What the subcontractor has to watch out for is the shifting of these figures. Acquisition costs might be $50,000,000, when in fact, it really should be $20,000,000. The owner uses the $50,000,000 for his acquisition costs and puts $40,000,000 back into the building as part of the construction costs. He then turns around and claims he put $40,000,000 of his own money into the construction. He will also claim that there is no more money for the construction and, therefore, there is no balance running from the owner to the General Contractor. As a result, no lien can attach to the property.

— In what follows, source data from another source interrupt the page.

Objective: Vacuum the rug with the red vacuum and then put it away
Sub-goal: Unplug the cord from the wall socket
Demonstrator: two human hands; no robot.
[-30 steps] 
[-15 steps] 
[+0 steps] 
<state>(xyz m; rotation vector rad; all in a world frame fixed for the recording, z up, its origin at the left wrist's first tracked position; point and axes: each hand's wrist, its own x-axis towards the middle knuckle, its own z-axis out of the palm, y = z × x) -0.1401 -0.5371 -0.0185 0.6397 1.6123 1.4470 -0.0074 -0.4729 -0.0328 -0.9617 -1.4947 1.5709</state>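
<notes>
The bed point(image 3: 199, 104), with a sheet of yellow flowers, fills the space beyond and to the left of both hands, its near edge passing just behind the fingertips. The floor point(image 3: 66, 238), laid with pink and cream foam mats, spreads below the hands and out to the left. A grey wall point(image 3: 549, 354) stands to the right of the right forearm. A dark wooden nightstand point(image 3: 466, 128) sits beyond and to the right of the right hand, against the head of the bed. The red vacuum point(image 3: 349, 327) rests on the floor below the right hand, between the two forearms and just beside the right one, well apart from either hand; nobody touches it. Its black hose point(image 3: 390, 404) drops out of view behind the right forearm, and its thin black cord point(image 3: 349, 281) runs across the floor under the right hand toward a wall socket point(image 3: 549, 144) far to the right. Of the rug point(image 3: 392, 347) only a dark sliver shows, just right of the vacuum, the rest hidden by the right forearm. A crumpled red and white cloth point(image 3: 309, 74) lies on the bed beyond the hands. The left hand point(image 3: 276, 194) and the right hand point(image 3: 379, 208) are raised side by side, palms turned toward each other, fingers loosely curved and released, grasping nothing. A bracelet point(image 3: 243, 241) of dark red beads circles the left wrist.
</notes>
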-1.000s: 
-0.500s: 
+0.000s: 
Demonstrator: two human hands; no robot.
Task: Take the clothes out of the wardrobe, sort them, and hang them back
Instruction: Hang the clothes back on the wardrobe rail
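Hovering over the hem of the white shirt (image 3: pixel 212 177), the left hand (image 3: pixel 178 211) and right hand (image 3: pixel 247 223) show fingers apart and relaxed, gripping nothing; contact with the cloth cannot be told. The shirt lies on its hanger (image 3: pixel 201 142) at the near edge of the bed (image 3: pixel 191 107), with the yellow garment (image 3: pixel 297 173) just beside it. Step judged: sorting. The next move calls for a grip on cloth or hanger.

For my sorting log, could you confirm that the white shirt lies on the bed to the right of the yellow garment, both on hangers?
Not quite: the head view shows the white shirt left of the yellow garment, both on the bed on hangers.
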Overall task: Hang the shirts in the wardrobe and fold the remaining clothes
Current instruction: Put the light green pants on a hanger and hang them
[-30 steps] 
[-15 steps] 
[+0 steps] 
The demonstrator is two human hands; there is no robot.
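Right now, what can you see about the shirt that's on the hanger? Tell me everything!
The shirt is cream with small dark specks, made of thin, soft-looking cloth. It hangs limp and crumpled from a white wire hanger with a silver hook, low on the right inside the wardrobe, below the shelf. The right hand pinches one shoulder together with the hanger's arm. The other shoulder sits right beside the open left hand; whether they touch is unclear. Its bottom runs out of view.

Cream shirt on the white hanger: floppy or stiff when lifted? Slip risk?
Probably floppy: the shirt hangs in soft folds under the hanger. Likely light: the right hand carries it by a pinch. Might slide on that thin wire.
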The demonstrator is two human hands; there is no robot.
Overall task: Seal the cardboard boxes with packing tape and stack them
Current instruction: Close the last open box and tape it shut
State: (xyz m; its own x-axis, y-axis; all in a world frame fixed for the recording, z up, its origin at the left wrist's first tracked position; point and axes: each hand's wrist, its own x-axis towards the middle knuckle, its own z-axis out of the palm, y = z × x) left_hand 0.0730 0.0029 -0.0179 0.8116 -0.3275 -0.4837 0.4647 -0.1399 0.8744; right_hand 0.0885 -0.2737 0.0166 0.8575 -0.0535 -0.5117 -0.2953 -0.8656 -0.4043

Do not accept any scenario without a thorough investigation. You need to look at the original budgets, estimates, line items, etc. to find out what actually went into each of the subdivisions of the building loan. You need to determine if there was a shifting of the prices and a shifting of the allocations. If so, the lien may be valid and enforceable. Further, the bank’s secured loan may lose priority because of these manipulations. If the bank loses its priority, the liens would be in a first position ahead of the bank. Do not run away because the claim is made that all funds under the construction loan were paid out.
While these scenarios do not occur daily, it is highly recommended that an investigation be conducted to determine if the lien is valid.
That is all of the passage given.